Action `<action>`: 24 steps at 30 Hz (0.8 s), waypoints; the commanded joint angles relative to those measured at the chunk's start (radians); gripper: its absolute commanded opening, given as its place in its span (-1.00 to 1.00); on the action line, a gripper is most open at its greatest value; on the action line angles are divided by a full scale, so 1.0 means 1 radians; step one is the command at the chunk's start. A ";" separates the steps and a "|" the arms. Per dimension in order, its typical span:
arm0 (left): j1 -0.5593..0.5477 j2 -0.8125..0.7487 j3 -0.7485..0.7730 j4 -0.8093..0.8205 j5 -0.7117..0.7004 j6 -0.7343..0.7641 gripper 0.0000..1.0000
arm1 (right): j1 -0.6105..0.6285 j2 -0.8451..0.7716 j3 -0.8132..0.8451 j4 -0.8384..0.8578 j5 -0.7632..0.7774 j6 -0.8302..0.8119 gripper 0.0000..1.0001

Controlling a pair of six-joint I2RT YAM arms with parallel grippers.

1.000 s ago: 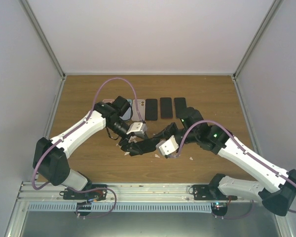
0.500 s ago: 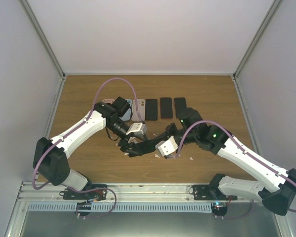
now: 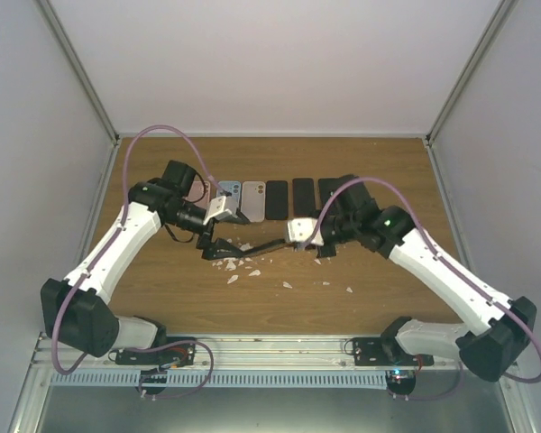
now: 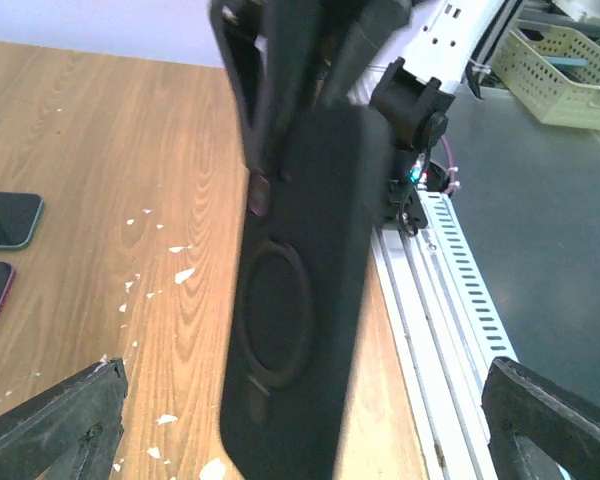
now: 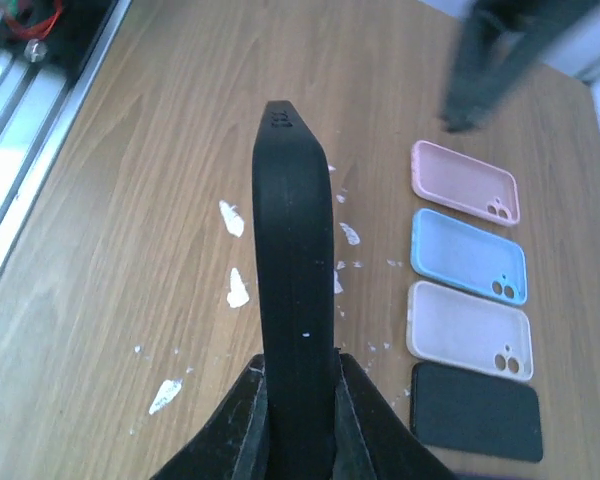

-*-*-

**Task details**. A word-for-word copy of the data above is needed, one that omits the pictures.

**Response box**.
Action `<action>`: 24 steps at 30 Hz (0.8 s), waypoints; the commanded joint angles relative to those measured at the chunk's start (radians); gripper: its absolute commanded opening, given as its place in its span (-1.00 to 1.00); on the action line, a gripper is most open at its greatest value; on the action line angles are divided by a full scale, so 1.0 means 1 radians; step one is the command at the chunk's start. A ";" separates the steps and a "|" the arms. Per dimension in order, its typical span:
arm0 (left): j1 -0.5593..0.5477 j2 -0.8125..0.7487 j3 -0.7485..0.7730 j4 -0.8093..0.8205 j5 -0.7117..0.7004 j6 -0.7343..0.7641 gripper 0.0000..1.0000
arm1 (right): j1 -0.6105..0.6285 j2 -0.8451..0.7716 j3 -0.8132..0.8451 j4 -0.8384..0.8578 j5 -0.7632..0.7774 j6 -0.8302..0.8119 gripper 0.0000..1.0001

Controlling a pair of six-joint I2RT YAM arms with parallel grippers.

1.000 s ago: 
0.500 s ago: 
now: 
now: 
now: 

The generated output is now complete.